» **PROBLEM DETAILS**
An exact copy of the listing below is needed, with no pictures in it.

---------------

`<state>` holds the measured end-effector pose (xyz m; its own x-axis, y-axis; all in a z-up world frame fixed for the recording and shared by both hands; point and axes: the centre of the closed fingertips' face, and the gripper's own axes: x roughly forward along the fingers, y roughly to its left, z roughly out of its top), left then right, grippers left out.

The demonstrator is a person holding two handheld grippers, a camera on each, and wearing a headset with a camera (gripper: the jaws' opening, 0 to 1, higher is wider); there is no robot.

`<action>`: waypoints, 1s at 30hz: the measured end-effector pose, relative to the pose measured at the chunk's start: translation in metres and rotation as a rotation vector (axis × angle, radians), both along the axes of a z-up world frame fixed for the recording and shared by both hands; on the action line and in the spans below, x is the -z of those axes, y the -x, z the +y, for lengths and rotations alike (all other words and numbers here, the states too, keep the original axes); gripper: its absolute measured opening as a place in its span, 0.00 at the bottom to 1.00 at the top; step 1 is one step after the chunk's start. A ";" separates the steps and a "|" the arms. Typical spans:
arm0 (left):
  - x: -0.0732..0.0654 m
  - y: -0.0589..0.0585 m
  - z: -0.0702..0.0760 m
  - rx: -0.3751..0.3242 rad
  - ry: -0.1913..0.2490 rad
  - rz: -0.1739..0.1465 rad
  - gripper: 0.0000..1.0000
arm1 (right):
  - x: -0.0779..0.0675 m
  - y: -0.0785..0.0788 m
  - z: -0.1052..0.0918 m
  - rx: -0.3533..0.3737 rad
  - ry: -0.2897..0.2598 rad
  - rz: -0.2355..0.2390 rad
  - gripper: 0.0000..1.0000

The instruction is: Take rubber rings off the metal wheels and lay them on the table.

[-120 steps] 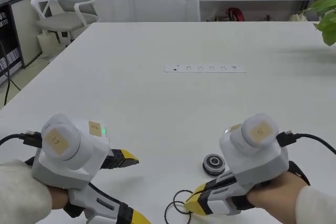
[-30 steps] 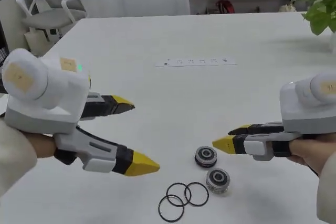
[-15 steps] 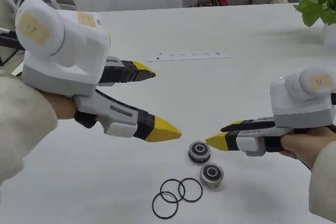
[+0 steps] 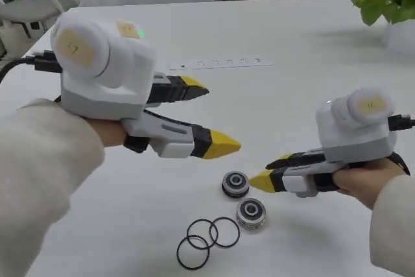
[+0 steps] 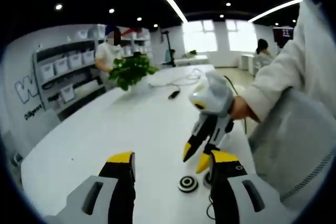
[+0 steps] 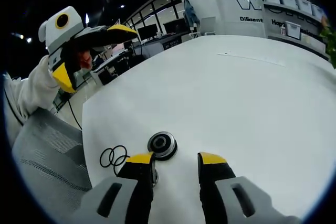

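The left gripper (image 4: 213,116) hangs above the table (image 4: 311,82), jaws spread wide with nothing between them. The right gripper (image 4: 270,170) sits low, its jaws parted a moderate way and likewise empty, its yellow tips just beside one metal wheel (image 4: 235,183). A second wheel (image 4: 250,213) lies near the first, closer to the person. Three black rubber rings (image 4: 213,231) lie flat on the table beside the wheels, overlapping one another
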<state>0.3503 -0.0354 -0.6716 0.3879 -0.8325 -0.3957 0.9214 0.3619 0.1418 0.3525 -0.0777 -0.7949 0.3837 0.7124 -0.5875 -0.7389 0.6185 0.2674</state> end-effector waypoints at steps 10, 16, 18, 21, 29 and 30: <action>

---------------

» **SOLUTION**
`<state>` holds the measured end-effector pose (xyz m; its own x-axis, y-axis; all in a z-up world frame fixed for the recording and shared by both hands; point and axes: the centre of the closed fingertips' face, and the gripper's own axes: x roughly forward along the fingers, y roughly to its left, z roughly out of its top), left then right, grippers left out.

The demonstrator is a person holding two handheld grippers, a camera on each, and wearing a headset with a camera (gripper: the jaws' opening, 0 to 1, higher is wider); there is no robot.

`<action>`: waypoints, 1s at 30hz: the measured end-effector pose, relative to the pose measured at the chunk's start: translation in metres and rotation as a rotation vector (axis × angle, radians), both along the axes of a z-up world frame fixed for the recording and shared by both hands; on the action line and in the spans below, x is the -z of those axes, y the -x, z the +y, for lengths and rotations alike (all other words and numbers here, the states too, keep the original axes); gripper: its absolute measured opening as a place in its span, 0.00 at the bottom to 1.00 at the top; step 1 is one step after the chunk's start. A ";" separates the steps and a "|" the arms. Typical spans:
arm0 (left):
  - x: -0.0732..0.0654 m
  - y: -0.0589..0.0585 m
  - z: -0.0702..0.0760 m
  - rx: -0.3751..0.3242 rad
  - ry: -0.1913..0.2490 rad
  - rz: -0.1739..0.1465 rad
  - gripper: 0.0000..1.0000
arm1 (right):
  - x: -0.0779..0.0675 m
  - y: -0.0785..0.0788 m
  - z: -0.1052..0.0918 m
  - rx: -0.3533..0.3737 rad
  - ry: -0.2897..0.2598 rad
  - rz: -0.2355..0.2390 rad
  - gripper: 0.0000..1.0000

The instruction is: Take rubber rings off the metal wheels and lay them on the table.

[-120 steps] 
[-30 steps] 
[-15 steps] 
[+0 steps] 
[+0 steps] 
[+0 steps] 

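The left gripper (image 4: 213,116) hangs above the table (image 4: 311,82), jaws spread wide with nothing between them. The right gripper (image 4: 270,170) sits low, its jaws parted a moderate way and likewise empty, its yellow tips just beside one metal wheel (image 4: 235,183). A second wheel (image 4: 250,213) lies near the first, closer to the person. Three black rubber rings (image 4: 213,231) lie flat on the table beside the wheels, overlapping one another
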<state>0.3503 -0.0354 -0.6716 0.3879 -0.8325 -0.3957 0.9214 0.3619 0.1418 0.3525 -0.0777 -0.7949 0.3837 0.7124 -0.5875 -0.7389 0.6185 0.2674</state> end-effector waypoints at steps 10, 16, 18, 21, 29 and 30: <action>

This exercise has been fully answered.